## INFORMATION SHOWN
━━━━━━━━━━━━━━━━━━━━
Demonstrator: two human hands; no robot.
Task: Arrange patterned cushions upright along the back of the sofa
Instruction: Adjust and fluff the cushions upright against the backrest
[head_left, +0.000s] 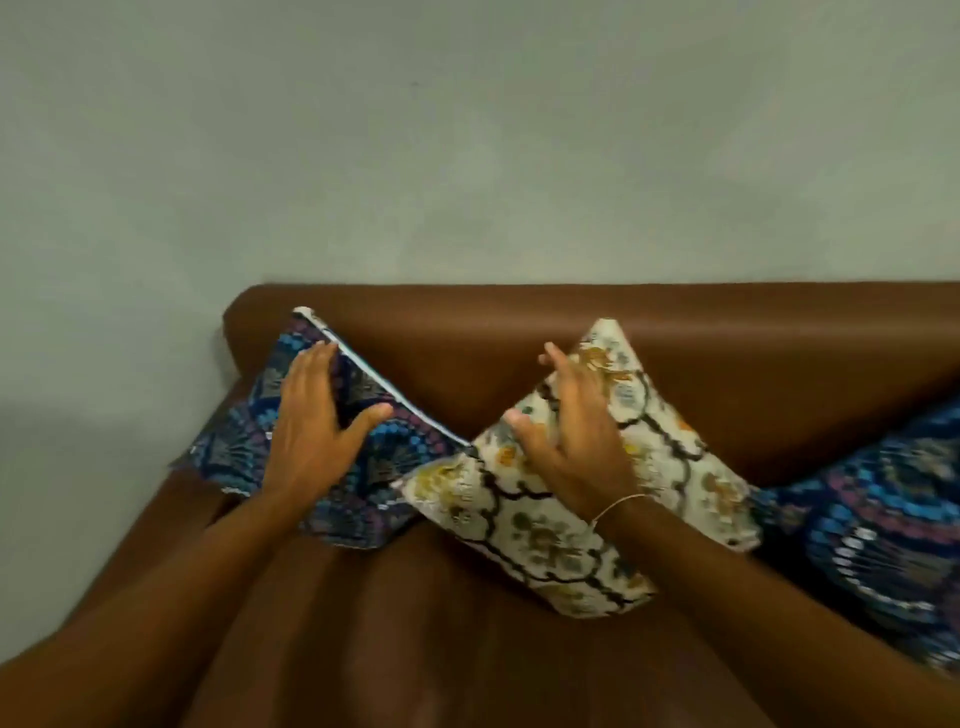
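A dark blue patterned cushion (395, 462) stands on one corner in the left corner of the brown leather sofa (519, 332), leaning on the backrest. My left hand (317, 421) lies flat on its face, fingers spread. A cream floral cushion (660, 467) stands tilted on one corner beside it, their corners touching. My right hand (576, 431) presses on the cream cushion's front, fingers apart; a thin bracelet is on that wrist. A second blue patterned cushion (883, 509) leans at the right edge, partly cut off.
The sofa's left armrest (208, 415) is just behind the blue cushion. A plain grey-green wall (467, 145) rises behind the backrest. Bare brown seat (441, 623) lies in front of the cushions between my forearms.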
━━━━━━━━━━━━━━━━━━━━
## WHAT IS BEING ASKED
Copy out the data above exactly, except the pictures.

## TASK OUTPUT
Demonstrator: two human hands; no robot.
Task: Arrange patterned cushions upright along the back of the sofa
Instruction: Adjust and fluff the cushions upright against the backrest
[head_left, +0.000s] 
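A dark blue patterned cushion (395, 462) stands on one corner in the left corner of the brown leather sofa (519, 332), leaning on the backrest. My left hand (317, 421) lies flat on its face, fingers spread. A cream floral cushion (660, 467) stands tilted on one corner beside it, their corners touching. My right hand (576, 431) presses on the cream cushion's front, fingers apart; a thin bracelet is on that wrist. A second blue patterned cushion (883, 509) leans at the right edge, partly cut off.
The sofa's left armrest (208, 415) is just behind the blue cushion. A plain grey-green wall (467, 145) rises behind the backrest. Bare brown seat (441, 623) lies in front of the cushions between my forearms.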

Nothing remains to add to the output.